* [What to produce] Once you find the line containing "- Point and" in the data below, copy it and each following line exactly, up to and including the line containing "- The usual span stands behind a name", and nothing else.

* [Provided records]

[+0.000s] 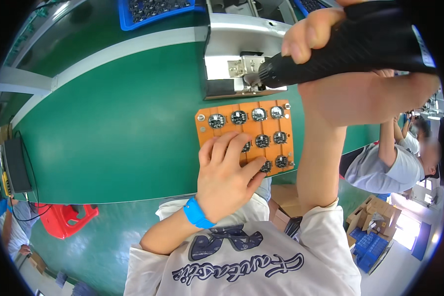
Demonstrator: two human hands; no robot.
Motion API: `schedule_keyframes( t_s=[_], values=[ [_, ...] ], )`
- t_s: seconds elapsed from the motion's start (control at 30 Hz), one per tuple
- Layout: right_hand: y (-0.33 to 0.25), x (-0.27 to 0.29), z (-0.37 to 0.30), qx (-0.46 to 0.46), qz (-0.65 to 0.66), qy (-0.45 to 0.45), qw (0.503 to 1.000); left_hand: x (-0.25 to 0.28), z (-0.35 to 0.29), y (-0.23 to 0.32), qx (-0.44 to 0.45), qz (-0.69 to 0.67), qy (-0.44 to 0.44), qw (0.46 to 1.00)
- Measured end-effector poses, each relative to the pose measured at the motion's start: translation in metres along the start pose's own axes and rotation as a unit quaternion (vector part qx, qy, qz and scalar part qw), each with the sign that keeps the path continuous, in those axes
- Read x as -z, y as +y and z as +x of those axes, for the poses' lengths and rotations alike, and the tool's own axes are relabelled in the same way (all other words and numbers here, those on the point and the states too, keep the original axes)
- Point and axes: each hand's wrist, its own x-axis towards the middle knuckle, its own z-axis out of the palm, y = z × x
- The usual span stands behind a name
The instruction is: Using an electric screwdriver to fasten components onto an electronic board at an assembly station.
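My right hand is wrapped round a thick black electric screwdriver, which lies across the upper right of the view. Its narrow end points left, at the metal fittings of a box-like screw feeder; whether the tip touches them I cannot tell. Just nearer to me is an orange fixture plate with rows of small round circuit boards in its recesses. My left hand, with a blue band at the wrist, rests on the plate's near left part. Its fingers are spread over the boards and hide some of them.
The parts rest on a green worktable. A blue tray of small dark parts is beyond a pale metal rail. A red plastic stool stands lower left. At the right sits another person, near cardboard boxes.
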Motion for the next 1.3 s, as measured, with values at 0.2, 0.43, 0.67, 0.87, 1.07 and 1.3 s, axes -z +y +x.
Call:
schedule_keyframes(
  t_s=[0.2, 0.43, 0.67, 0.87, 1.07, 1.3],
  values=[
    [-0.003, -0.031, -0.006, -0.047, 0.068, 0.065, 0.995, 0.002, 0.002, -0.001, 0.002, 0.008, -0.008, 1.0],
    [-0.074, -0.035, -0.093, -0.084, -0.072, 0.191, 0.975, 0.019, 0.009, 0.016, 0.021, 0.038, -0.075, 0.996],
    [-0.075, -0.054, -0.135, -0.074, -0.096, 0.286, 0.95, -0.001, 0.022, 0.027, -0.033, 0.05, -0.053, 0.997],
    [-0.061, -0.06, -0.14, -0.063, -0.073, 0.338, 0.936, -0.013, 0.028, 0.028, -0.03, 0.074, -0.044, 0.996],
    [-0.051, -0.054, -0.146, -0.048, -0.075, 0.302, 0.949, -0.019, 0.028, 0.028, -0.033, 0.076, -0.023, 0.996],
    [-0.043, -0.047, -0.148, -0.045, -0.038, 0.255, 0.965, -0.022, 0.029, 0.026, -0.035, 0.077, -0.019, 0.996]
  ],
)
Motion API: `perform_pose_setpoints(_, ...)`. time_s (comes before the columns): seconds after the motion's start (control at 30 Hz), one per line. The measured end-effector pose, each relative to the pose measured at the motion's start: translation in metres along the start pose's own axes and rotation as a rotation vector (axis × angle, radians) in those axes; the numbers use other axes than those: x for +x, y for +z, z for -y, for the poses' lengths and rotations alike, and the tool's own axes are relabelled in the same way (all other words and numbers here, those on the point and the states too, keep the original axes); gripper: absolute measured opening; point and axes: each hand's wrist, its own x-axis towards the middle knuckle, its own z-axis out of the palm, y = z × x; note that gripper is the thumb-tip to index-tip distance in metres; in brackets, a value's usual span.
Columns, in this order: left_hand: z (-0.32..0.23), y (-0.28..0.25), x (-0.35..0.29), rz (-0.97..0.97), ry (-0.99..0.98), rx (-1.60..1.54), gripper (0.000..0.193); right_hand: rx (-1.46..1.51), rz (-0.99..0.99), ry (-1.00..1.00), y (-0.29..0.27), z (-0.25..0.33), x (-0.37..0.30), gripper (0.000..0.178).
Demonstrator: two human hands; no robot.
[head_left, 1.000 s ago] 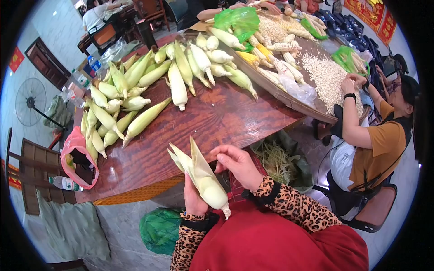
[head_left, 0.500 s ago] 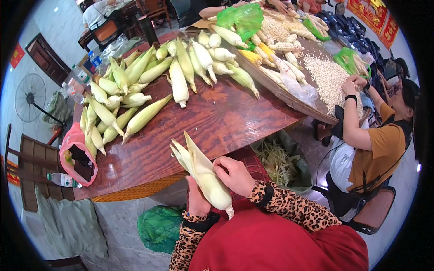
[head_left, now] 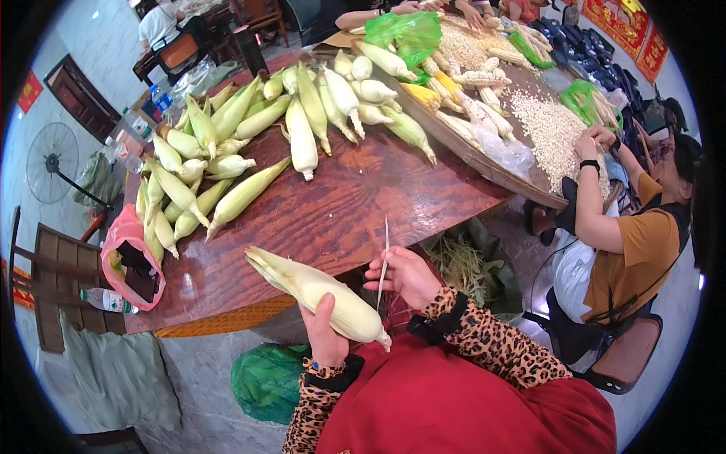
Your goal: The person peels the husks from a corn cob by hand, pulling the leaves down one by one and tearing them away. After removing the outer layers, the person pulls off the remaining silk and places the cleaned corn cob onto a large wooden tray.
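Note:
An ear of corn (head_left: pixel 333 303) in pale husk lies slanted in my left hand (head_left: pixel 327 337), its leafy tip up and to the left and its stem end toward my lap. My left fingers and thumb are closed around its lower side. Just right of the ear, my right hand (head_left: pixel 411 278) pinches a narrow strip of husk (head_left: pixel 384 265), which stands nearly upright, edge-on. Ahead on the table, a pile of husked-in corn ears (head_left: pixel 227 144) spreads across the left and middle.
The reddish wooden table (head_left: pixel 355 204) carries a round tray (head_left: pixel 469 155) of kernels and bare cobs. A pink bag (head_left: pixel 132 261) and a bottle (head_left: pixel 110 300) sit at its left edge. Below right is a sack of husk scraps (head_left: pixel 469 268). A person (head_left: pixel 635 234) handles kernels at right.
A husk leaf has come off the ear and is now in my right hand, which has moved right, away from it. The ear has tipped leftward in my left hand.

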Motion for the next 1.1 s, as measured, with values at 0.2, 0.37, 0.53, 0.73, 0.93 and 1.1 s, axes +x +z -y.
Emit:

* [Exercise output]
- Point and axes: each hand's wrist, its own x-axis towards the middle knuckle, its own z-axis out of the palm, y = z × x
- The usual span stands behind a name

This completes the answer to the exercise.